Dr. Eggers, in the letter dated July 22, highlighted 12 key areas as potential hazards that could result in a health crisis.
The 12 major facets were detailed as: wearing of masks, public gatherings, public spaces, healthcare workers, public transport, testing and funding in counties, community engagement, contact tracing, isolation, reporting and surveillance.
“WHO would like to see the Government of Kenya, have all leaders at all levels of government and society and all politicians lead by example by assuring that they visibly demonstrate their personal compliance to the government directives,” the letter reads in part.
A medical practitioner dressed in protective gear at Coronavirus isolation and treatment facility in Mbagathi District Hospital on Friday, March 6, 2020.
According to recommendations by the world health governing body, public transport could still pose the biggest risk yet.
It thus recommended strict limitations in public transport with emphasis on personal space.
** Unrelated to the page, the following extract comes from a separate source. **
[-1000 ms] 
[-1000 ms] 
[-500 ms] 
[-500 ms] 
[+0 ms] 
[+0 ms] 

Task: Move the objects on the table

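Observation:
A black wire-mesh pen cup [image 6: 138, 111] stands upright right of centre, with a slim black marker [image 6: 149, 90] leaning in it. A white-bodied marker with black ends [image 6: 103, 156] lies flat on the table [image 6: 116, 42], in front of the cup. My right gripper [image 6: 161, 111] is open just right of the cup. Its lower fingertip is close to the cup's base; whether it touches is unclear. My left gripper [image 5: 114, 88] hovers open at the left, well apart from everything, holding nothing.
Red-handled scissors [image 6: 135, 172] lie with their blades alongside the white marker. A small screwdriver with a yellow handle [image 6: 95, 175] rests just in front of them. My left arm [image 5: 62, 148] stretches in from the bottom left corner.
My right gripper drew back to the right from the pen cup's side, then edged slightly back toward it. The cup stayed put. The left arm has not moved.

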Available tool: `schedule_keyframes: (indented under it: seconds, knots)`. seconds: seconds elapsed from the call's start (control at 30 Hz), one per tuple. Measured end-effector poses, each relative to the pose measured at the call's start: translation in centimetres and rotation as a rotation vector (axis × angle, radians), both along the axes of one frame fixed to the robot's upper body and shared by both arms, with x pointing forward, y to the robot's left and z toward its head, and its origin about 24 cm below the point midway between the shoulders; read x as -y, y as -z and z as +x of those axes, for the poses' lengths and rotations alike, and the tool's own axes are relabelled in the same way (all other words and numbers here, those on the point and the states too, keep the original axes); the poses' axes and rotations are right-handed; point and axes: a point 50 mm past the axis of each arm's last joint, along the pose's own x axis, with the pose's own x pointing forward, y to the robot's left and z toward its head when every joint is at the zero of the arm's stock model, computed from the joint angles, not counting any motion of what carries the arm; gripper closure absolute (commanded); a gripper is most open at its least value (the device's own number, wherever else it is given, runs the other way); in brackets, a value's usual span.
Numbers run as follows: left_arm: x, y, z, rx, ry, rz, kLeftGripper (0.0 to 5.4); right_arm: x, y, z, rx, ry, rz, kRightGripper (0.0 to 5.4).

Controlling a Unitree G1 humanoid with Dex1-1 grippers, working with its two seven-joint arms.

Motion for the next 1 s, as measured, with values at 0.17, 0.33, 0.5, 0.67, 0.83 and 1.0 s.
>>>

Further, CS Kagwe was asked to ensure the adherence of matatu operators to the stipulated guidelines including the regular sanitising of vehicle interiors as well as the provision of hand sanitisers on entering the PSVs.
However, the global health body pointed out regular flouting of Covid-19 health and safety measures as Kenya’s weakest point in the war against the pandemic.
The letter highlighted public gatherings among other restrictions as being openly ignored by the leaders, arguing that this had a direct effect on the population.
WHO also urged the CS to ensure that health workers were properly equipped to handle the pandemic, singling them out as the single most important weapon against Covid-19.
Kenya’s latest warning comes in the wake of a public outcry across the nation over the blatant disregard of Covid-19 rules by elected leaders.
The general public have been voicing their concerns over the double standards in implementation of the rules, in that several Kenyans have been brutalised by law enforcers while politicians seem to get off with little to no consequence.
Recently, Nairobi Senator Johnson Sakaja was apprehended by police officers for breaking the 9 pm to 4 am mandatory curfew rule.
During his address to the nation on July 27, President Uhuru Kenyatta instructed the Inspector General of Police Hilary Mutyambai to spare no one, including state officials, who are caught on the wrong side of the law.
Kenya, as of July, 29, had recorded a total of 19,125 Covid-19 cases, 311 fatalities, with 8,021 individuals recovering fully from the Coronavirus.